* **Work instructions**: Only a number is wanted: how many lines in the records below contain "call"?

[Stored data entries]
● ● ●
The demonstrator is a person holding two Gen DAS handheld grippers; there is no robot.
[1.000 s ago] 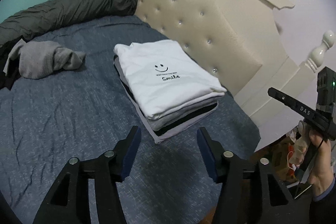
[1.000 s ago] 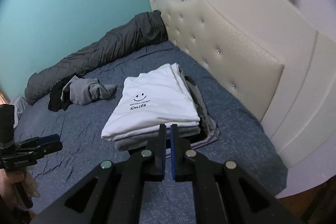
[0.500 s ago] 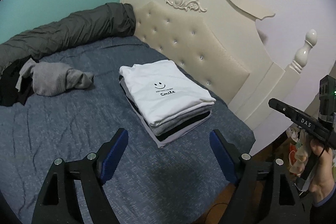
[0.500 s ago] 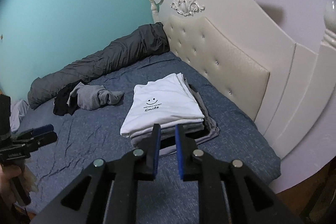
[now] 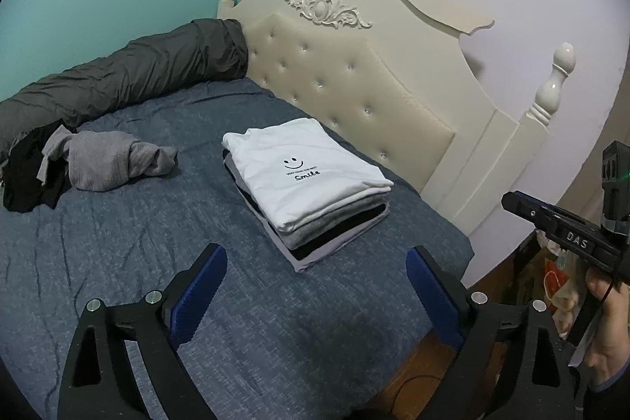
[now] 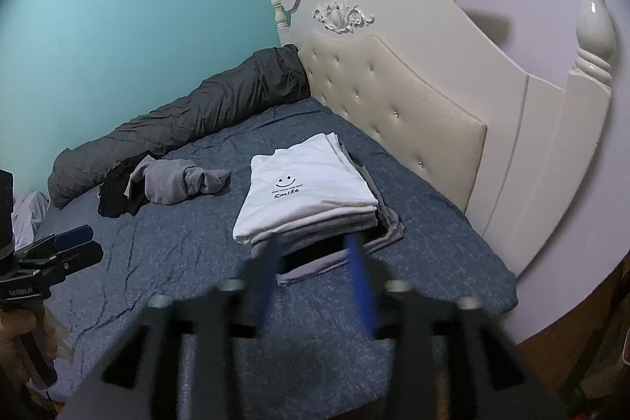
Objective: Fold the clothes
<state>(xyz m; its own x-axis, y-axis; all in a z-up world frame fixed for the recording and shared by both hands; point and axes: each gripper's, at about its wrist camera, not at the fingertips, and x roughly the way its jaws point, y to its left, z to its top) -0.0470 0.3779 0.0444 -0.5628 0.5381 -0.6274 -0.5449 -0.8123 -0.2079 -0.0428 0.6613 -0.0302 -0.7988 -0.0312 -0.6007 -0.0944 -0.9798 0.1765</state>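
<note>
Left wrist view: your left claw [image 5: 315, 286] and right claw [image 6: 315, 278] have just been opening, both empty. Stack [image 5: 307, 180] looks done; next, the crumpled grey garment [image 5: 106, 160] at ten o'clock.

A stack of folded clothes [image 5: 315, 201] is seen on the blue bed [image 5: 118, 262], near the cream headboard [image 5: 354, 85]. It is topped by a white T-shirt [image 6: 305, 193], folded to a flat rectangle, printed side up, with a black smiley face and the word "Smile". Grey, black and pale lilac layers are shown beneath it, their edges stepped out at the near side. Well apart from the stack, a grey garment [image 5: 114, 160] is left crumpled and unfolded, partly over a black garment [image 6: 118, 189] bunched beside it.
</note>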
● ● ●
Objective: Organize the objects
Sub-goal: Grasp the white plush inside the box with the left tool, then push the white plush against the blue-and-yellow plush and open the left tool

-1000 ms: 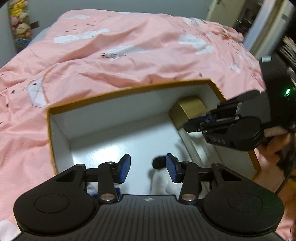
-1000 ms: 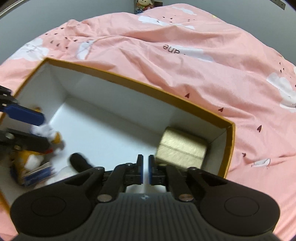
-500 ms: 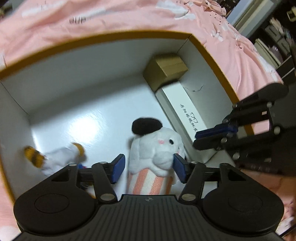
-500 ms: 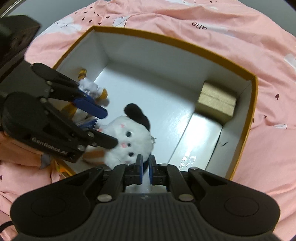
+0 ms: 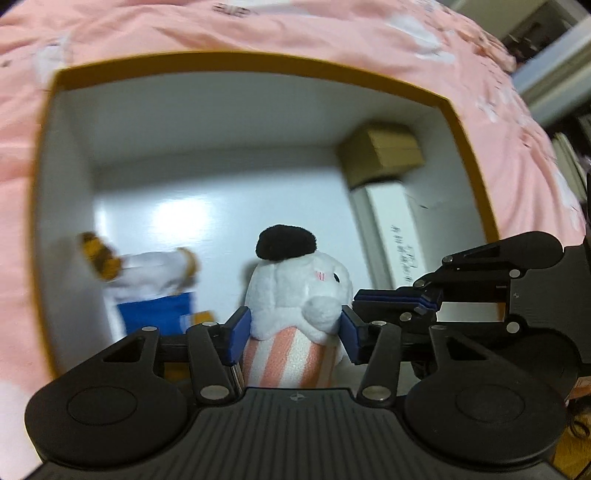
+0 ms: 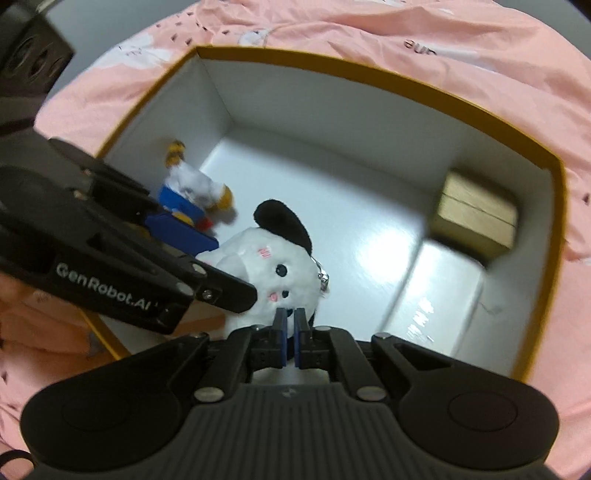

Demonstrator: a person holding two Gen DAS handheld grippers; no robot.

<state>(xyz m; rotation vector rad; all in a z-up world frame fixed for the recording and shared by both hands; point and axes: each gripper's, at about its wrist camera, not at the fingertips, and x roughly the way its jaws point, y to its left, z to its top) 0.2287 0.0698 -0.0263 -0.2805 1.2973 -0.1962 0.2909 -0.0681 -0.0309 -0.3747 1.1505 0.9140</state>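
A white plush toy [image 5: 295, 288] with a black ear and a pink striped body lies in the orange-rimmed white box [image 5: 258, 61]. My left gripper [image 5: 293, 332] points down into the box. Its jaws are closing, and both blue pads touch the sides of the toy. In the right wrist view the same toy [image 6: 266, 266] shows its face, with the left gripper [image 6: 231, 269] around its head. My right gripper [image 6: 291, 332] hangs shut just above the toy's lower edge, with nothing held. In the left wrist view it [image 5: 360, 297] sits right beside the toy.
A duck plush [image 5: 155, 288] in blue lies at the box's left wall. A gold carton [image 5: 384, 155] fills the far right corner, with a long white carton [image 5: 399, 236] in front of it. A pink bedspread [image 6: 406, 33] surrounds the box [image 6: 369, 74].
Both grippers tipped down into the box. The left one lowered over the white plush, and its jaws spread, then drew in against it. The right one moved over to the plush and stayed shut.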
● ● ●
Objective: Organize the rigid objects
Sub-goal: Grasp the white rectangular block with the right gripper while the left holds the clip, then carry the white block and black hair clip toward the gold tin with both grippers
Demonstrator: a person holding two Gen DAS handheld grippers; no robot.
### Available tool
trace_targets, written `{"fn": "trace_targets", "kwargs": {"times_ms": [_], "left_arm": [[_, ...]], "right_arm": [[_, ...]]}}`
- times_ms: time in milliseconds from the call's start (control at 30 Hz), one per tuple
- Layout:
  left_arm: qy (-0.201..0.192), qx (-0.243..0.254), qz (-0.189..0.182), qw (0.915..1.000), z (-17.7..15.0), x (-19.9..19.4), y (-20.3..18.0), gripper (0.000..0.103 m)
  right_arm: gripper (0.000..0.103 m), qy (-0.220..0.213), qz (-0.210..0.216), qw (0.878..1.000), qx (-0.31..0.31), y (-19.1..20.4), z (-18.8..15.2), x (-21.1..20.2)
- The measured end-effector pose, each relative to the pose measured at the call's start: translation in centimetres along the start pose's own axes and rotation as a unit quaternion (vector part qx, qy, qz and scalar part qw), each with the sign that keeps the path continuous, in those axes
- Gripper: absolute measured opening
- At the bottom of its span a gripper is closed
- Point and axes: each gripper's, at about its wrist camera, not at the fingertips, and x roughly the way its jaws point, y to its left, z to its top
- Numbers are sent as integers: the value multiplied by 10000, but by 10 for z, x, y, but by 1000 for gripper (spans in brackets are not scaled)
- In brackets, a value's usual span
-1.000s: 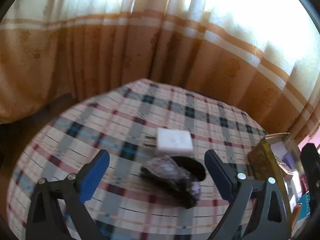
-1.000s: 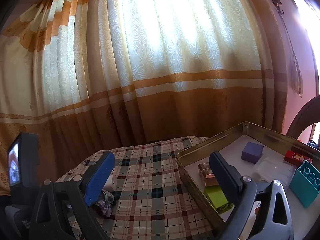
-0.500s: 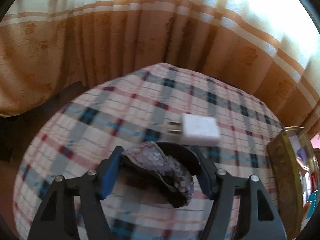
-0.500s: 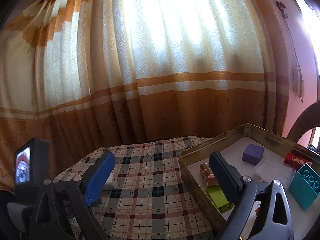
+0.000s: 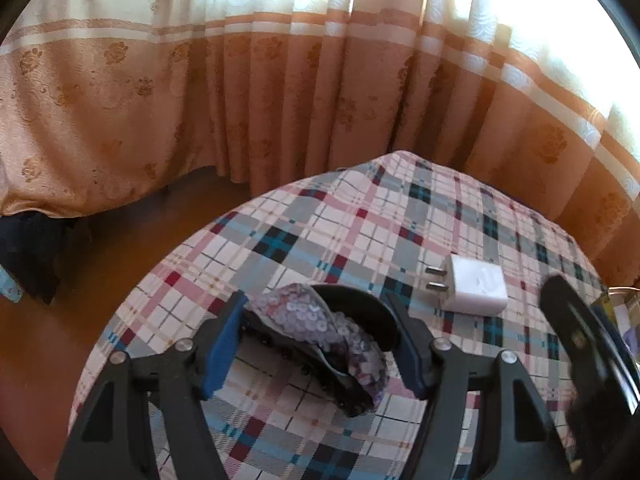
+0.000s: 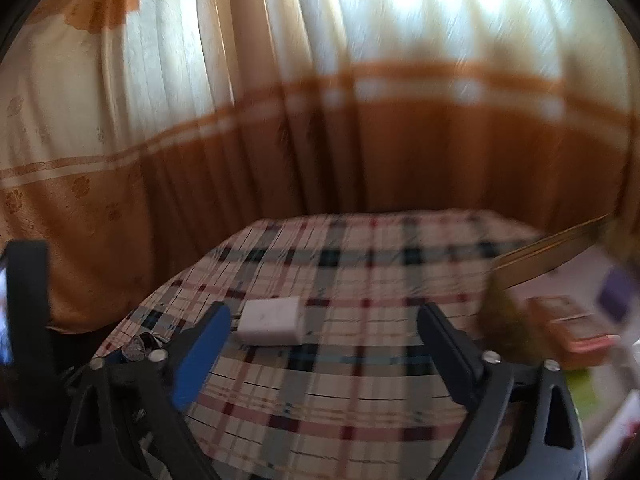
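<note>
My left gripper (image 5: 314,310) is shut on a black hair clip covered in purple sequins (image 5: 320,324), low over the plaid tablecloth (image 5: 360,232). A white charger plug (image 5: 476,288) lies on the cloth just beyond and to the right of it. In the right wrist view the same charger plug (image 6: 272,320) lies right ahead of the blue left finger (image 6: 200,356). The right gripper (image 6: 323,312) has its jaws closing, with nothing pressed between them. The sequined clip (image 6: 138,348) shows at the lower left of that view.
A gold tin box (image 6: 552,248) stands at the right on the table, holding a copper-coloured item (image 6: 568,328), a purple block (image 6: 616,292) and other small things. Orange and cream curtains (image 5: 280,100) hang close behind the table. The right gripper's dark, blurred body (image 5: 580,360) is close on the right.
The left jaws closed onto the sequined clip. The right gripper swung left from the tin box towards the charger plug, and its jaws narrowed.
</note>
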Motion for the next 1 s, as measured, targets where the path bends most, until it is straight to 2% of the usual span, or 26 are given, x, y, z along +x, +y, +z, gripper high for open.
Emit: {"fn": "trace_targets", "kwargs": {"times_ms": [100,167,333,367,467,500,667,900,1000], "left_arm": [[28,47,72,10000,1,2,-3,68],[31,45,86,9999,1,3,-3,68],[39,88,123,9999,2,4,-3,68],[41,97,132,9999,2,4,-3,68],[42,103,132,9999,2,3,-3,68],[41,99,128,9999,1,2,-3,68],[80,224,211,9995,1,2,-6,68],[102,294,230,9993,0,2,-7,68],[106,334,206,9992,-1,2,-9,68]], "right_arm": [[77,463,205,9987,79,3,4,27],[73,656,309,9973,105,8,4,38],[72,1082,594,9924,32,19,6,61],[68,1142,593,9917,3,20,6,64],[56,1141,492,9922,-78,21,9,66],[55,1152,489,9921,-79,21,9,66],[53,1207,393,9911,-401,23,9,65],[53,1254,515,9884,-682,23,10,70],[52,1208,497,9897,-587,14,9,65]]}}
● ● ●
* **Solution to the problem**: 2